Of course, the technology, is only as good as the data it’s given and a lot of old books are printed on what is now faded paper, with smudged inks, cuts tears and blemishes. That’s where humans come in. Our brains are the most sophisticated optical character recognition tool on the planet, and there’s nearly 2.5 billion of them attached to the internet. The chances are, that you’ve worked on the Google Books project without even knowing it by filling out a reCAPTCHA challenge.

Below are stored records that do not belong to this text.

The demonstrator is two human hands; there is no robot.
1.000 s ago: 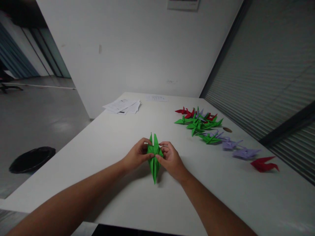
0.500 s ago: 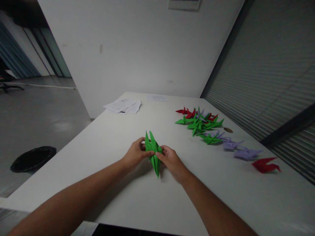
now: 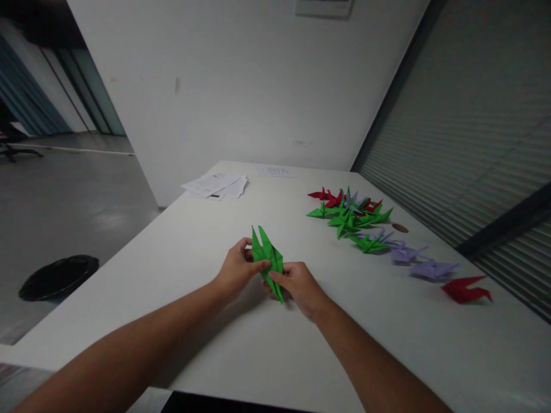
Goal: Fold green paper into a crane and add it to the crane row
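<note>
A folded green origami paper (image 3: 267,252) with long pointed tips is held between my hands just above the white table (image 3: 206,344). My left hand (image 3: 238,267) pinches its left side, thumb lying on top near the middle. Lower down on the right, my right hand (image 3: 299,284) grips the paper's lower part, its thumb pressed on the front and some fingers behind. Two narrow points stick up and away from me; another tip points down toward me. Parts of both hands' fingers are hidden behind the paper.
Several green, red and purple paper cranes (image 3: 344,218) crowd the table's right side, with a red crane (image 3: 467,290) nearest. Printed sheets (image 3: 215,184) lie at the far left. A black-lined bin (image 3: 59,278) stands on the floor at left. A round hole (image 3: 400,228) marks the tabletop.
The green paper has tilted and shifted slightly left. My right thumb has slid lower on it, and my right fingers now show beneath the lower tip.
</note>
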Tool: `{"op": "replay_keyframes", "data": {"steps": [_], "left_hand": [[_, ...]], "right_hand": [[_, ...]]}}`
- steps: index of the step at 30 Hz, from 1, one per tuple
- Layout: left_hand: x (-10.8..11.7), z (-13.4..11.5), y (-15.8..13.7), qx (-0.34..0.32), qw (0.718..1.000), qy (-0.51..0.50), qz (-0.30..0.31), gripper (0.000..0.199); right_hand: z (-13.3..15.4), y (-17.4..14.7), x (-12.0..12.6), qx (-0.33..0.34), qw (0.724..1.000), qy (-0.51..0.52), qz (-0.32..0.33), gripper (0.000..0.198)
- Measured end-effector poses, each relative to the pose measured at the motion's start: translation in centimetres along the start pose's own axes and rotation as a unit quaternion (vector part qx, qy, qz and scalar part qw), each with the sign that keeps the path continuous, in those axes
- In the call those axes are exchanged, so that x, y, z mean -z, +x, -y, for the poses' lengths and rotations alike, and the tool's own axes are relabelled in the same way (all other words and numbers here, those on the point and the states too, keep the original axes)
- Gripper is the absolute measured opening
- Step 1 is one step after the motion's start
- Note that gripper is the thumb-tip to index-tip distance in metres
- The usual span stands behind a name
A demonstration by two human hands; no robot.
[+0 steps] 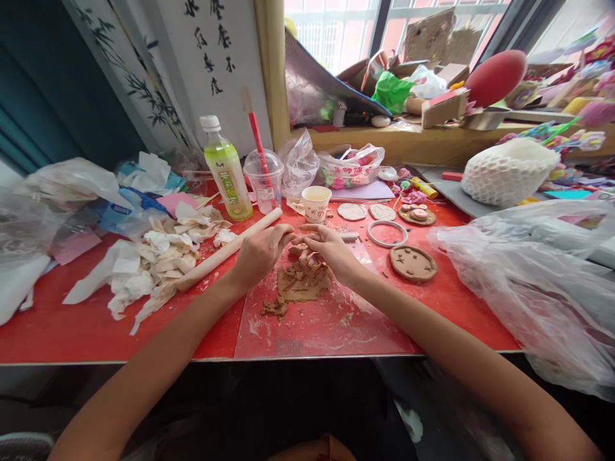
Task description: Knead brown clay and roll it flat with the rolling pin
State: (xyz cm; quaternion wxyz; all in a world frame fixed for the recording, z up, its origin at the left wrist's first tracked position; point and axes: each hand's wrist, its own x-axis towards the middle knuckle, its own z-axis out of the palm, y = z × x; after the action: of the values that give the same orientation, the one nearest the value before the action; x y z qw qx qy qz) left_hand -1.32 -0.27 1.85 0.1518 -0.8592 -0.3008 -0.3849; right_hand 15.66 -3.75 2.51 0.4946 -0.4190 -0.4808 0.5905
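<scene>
My left hand [263, 253] is closed in a pinch above the board, its fingertips close to those of my right hand [332, 251]. The right hand's fingers are bent in towards its thumb. What lies between the fingertips is too small to make out. Below the hands is a torn, flattened piece of brown clay [302, 287] on a clear board [336, 330]. A crumbled clump of clay [275, 307] sits to its left. Just behind the hands stands a paper cup [316, 206] with pale liquid inside. A small grey stick [348, 237] shows past the right hand.
A long rolling pin [230, 248] lies left, by crumpled tissues [158, 256]. Behind stand a green drink bottle [228, 173] and a plastic cup [265, 186] holding a red-handled brush [259, 144]. To the right are a white ring [388, 243], a clay disc [413, 264] and plastic sheeting [523, 269].
</scene>
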Motion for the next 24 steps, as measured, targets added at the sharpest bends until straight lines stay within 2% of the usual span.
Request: {"op": "replay_keyframes", "data": {"steps": [3,9,14,19,22,24], "left_hand": [[0.11,0.00,-0.04,-0.005,1.000,0.011,-0.003,0.020],[0.23,0.00,0.02,-0.022,1.000,-0.001,-0.020,0.019],[0.30,0.24,-0.01,-0.007,1.000,0.008,-0.023,0.024],[0.14,0.34,-0.03,0.043,0.998,-0.025,-0.029,0.020],[0.17,0.32,0.11,0.025,0.998,-0.029,-0.040,0.015],[0.26,0.33,0.18,0.010,0.999,-0.022,-0.038,0.016]], "right_hand": [[-0.16,0.10,0.08,0.018,1.000,0.002,0.012,0.030],[-0.06,0.19,0.21,0.050,0.998,-0.009,0.035,0.019],[0.43,0.13,0.28,0.016,1.000,0.008,0.024,0.037],[0.58,0.17,0.16,0.010,0.999,0.027,0.028,0.018],[0.40,0.21,0.15,0.015,0.999,0.013,0.041,0.014],[0.31,0.23,0.21,0.002,0.999,0.008,0.045,0.019]]}}
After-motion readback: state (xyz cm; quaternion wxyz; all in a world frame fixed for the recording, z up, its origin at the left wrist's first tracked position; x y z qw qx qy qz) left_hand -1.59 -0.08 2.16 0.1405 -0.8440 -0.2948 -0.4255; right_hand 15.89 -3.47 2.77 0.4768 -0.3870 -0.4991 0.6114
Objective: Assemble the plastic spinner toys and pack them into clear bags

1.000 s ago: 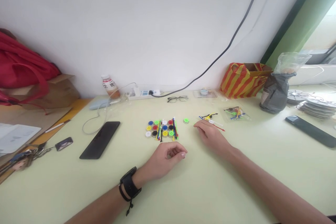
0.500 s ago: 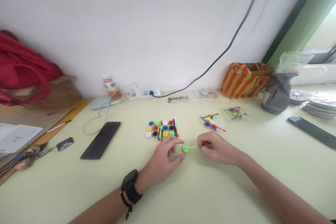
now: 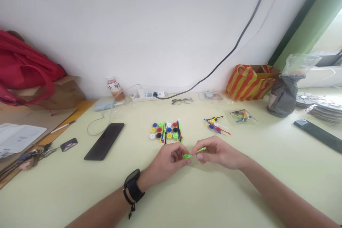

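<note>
Between the fingertips of my left hand is the round hub of a bright green plastic arrow spinner; the fingers are closed around it. My right hand pinches the spinner's arm, and the green tip shows above the thumb. Part of the arm is hidden by my fingers. Just beyond my left hand lie rows of round coloured spinner bases, with bundles of coloured arrows among them. Farther right is a loose pile of arrows and bases.
A black phone lies to the left, near keys. At the back are a bottle, a power strip and glasses. A clear bag of arrows, a striped bag and another phone are on the right.
My left fingers have closed onto the green spinner's hub, which was between parted fingers. My right hand has shifted left along the arm, closer to my left hand.
</note>
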Motion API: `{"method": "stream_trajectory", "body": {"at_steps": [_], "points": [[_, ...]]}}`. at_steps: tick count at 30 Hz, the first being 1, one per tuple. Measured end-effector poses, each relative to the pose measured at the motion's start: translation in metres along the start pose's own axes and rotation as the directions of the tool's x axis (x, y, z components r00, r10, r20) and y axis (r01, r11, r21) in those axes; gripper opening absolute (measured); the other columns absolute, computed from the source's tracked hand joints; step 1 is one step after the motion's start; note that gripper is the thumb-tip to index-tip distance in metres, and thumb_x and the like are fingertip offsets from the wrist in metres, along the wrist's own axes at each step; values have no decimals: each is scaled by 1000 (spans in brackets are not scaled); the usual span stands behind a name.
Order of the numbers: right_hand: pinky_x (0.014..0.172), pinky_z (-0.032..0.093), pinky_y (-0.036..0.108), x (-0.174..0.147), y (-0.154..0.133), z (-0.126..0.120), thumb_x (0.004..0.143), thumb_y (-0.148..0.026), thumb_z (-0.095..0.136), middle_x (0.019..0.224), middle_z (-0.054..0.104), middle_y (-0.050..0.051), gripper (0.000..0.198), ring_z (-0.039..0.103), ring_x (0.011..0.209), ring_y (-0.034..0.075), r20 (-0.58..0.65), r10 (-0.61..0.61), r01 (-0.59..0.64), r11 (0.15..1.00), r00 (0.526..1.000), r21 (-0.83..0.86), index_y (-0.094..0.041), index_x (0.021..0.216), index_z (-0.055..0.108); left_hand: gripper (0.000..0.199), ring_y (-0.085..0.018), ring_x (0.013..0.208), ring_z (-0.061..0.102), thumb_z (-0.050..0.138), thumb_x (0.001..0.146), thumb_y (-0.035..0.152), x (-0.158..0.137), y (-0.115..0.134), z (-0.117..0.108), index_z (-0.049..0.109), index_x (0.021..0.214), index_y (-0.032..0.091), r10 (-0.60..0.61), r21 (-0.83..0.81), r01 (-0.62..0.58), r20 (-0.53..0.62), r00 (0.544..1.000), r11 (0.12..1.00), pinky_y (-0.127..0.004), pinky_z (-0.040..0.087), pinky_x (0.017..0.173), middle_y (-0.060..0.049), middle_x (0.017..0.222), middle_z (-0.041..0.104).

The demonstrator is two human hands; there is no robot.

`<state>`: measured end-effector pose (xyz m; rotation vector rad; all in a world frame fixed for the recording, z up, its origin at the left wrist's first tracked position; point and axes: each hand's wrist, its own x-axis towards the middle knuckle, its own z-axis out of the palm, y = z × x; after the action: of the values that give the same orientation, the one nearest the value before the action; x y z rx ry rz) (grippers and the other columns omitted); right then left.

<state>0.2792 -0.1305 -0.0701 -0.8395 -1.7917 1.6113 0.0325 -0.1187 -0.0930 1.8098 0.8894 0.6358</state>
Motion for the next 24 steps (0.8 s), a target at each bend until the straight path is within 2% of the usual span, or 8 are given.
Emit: {"method": "stream_trajectory", "body": {"at_steps": [3,5,7,9,12,15,19,24], "points": [[76,51,31,5,3,9,99,-48,62,89,65,4,31,57,77,16,-145,-57,53,998,988,-37,-19,99,74,26,-14,75,58,80,86,39,-1,0,1,72,93,15,-13,-146,15,17,1000,989,-27,49,72,-3,86,67],[83,51,33,9,5,13,103,-53,54,96,65,6,37,59,87,18,-282,-106,93,994,954,-59,-20,93,69,29,-13,72,59,85,82,39,0,-1,2,73,93,14,-41,-236,44,18,999,971,-27,50,71,-3,84,68],[82,51,34,10,7,14,105,-57,46,88,63,4,41,59,84,18,-404,-108,95,994,909,-53,-21,95,64,32,-12,67,59,86,80,39,0,-3,2,75,95,14,-76,-305,78,18,997,949,-27,51,68,-2,79,68],[71,48,32,9,8,13,104,-60,44,74,52,0,43,51,69,17,-472,-64,40,997,879,-60,-22,100,63,35,-13,67,61,87,79,40,2,-6,2,76,99,14,-105,-351,97,-2,994,931,-27,52,66,-3,78,69],[65,41,30,6,8,11,105,-58,42,73,38,-2,43,41,66,16,-451,4,-53,994,893,-95,-22,109,65,39,-15,73,65,89,77,40,4,-8,0,77,104,15,-127,-391,96,-53,991,915,-29,55,71,-6,86,73],[72,42,31,4,8,14,108,-47,37,78,36,-2,32,42,73,17,-389,-8,-25,997,921,-79,-24,114,59,38,-17,78,68,88,77,40,6,-8,-1,77,104,15,-116,-399,72,-88,989,914,-31,57,77,-7,90,75],[79,42,32,4,10,24,109,-37,36,84,43,-2,18,48,81,18,-262,-105,72,988,959,-133,-26,120,45,33,-21,92,72,86,82,36,6,-8,-1,77,106,15,-78,-383,37,-94,993,923,-35,59,88,-9,100,76],[73,42,30,4,15,31,109,-30,34,87,52,-1,12,49,77,18,-174,-169,84,907,970,-412,-26,118,41,28,-24,103,71,82,86,33,4,-6,1,79,108,17,7,-302,-41,-112,994,952,-37,60,92,-11,113,76]]}}
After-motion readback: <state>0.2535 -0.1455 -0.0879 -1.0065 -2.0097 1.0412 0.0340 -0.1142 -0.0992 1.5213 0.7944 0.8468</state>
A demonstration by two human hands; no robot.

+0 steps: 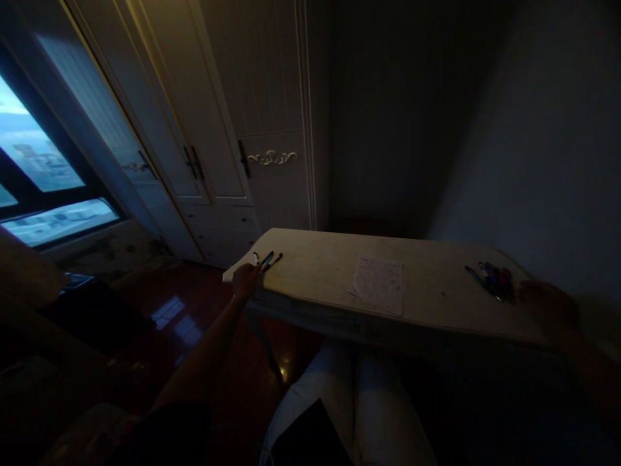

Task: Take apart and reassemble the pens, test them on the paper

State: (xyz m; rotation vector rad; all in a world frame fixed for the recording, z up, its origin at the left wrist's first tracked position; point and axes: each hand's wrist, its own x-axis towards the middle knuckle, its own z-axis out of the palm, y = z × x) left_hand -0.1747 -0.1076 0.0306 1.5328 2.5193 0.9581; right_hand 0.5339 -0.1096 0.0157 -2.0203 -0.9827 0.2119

You’ll have seen these before – nearly every time you fill out a web form. Most people know that the primary purpose of these are to prevent ‘spam bots’ doing their dastardly deeds- specially written programs repeating registrations – essentially a form of ‘hacking’. But few of us know the second function of a reCAPTCHA challenge, it’s sub-plot is to get humans to decipher words that are not readable by the Google Books computerised systems. It simply pairs a known correct word with an unknown word and assumes that if a few people give the same answer, it’s correct. We don’t know which out of the two fuzzy words is the known correct one, so we can’t fudge the system.
We often groan, when we see a reCAPTCHA, as it represents a fiddly, unfriendly pain of a hurdle to jump, but next time you see one, think that you’re one of the huge army of people resolving 200 million deciphers a day. This represents a staggering 150,000 hours of work each day, saved. That’s gotta be worth a collective invite to the Google staff summer barbecue right?